Schema v3 creates the Information layer and supporting tables:

  • session_facts — captured/extracted facts awaiting consolidation, with content_hash (SHA-256, UNIQUE per session for dedup), source_origin ('explicit'/'inferred' for hybrid capture), consolidation_id (claimed by which run). Partial index on consolidation_id IS NULL for fast unclaimed-fact queries.
  • session_fact_sources — provenance junction table linking facts to multiple source events with relevance and extraction_type.
  • domains — domain registry (data, not code). Seeded from config or created at runtime.
  • consolidation_lock — single-row advisory lock (CHECK(id = 1)) preventing concurrent consolidation. 2-minute stale threshold for crash recovery.

Schema v4 creates the Knowledge layer:

  • facts + facts_fts (FTS5 virtual table) + INSERT and DELETE sync triggers. Graduated, entity-linked, deduplicated facts. is_latest flag for fast current-state queries. FTS5 UPDATE trigger intentionally omitted: fact content is immutable (never modified, only superseded).
  • entities — graph nodes with canonical_name NOT NULL and UNIQUE(canonical_name, type) constraint for dedup. access_count/last_accessed_at for activation tracking (inspired by ACT-R frequency + recency signals).
  • fact_entities — junction table linking facts to entities with relationship type.
  • entity_edges — entity-to-entity relationships with saturating potentiation for strength (spreading activation, Collins & Loftus, 1975). Strength follows new = old + (1 - old) × α (α=0.3), inspired by LTP saturation — early co-occurrences cause large jumps, later ones diminish. Monotonically increasing by construction, no floating-point precision loss. EDGE_POTENTIATION_ALPHA is a named constant for future parametric feedback.
  • sources — provenance records.
  • consolidations — run records with stats (facts_in, graduated, rejected, entities_created, supersessions).
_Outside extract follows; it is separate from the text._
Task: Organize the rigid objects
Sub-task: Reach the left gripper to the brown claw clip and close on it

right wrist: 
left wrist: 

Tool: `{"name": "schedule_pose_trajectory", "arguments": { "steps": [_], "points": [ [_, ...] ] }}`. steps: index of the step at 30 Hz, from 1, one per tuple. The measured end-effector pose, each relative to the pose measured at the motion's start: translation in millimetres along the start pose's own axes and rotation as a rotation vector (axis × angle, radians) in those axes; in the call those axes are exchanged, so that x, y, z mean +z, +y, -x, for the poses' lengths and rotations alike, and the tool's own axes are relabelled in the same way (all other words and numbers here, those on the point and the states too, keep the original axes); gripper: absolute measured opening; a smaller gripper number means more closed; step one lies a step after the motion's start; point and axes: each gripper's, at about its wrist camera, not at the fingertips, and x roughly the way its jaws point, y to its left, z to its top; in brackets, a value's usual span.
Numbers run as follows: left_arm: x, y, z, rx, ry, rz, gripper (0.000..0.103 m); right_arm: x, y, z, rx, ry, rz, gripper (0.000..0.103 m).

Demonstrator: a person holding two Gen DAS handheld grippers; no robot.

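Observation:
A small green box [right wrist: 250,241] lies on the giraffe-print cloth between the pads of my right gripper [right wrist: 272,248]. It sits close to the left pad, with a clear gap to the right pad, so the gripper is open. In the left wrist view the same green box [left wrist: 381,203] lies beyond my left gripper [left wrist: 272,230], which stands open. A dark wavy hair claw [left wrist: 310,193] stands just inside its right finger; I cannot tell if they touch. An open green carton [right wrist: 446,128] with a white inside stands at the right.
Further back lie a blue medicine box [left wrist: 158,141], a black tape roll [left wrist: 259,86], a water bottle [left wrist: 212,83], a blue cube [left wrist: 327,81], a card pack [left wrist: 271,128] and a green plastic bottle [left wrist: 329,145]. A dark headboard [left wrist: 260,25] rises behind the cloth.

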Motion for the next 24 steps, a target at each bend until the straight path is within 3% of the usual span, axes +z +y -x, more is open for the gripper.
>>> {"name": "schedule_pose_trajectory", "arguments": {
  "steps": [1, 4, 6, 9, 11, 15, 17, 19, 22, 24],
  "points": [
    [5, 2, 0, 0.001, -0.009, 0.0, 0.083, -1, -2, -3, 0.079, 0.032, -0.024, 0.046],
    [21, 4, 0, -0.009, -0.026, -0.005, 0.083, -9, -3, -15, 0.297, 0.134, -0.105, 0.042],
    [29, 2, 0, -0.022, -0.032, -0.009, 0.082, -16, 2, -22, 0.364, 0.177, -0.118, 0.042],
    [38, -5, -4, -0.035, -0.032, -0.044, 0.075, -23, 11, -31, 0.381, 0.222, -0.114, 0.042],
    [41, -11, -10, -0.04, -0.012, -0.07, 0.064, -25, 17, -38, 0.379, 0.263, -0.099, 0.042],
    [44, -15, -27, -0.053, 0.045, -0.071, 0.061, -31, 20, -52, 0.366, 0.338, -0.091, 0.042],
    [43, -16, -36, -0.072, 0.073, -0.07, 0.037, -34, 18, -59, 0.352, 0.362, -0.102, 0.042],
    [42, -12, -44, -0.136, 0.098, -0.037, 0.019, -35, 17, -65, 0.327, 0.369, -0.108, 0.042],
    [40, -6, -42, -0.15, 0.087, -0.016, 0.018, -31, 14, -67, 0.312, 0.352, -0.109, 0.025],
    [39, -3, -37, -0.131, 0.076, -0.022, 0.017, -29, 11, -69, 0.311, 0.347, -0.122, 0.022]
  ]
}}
Data access modules (all synchronous, better-sqlite3):

  • session-facts.tsinsertSessionFact (INSERT OR IGNORE for hash dedup), getSessionFacts, getUnconsolidatedFacts, claimForConsolidation (atomic claim; caller must hold consolidation lock), linkFactSource, getFactSources
  • facts.tsinsertFact (validates INSERT succeeded), getFact, getFactsByDomain, getFactsByEntity, supersedeFact (transaction: mark old + insert new; throws if old fact not found), keywordSearch (FTS5 BM25; throws on malformed FTS5 syntax — callers should sanitise or catch), incrementFactAccess
  • entities.tsfindEntity (canonical name match; non-deterministic without type filter), findEntityByCanonical (exact match, no normalisation), findOrCreateEntity (transaction-wrapped, safe with UNIQUE constraint), createEntity, linkFactEntity, upsertEntityEdge (saturating potentiation with EDGE_POTENTIATION_ALPHA), getEntityEdges, updateEntityAccess
  • domains.tsgetDomains, createDomain, ensureDomain (idempotent)
  • consolidation-lock.tsacquireLock (with 2-minute stale detection and takeover), releaseLock (returns boolean), getLockState

Testing

48 new tests across 3 test files + 2 updated assertions in sessions.test.ts:

  • session-facts (10 tests): insert with auto-hash, intra-session dedup rejection, cross-session allowed, ordered retrieval, unclaimed filtering, atomic claim, provenance linking
  • facts (14 tests): insert, is_latest boolean cast, domain filtering, subdomain filtering, entity-linked retrieval, supersession chains (A→B→C with only C is_latest), FTS5 keyword search with rank type assertion, access count increment, throws on superseding nonexistent fact
  • entities (25 tests): canonical name normalisation, case-insensitive find, findEntityByCanonical exact-match contract, type filter, find-or-create, metadata round-trip, fact-entity linking + idempotency, saturating edge potentiation (monotonic increase verified across 50 iterations), edge retrieval, access tracking, domain CRUD + idempotency, lock acquire/release/stale takeover (2-min threshold)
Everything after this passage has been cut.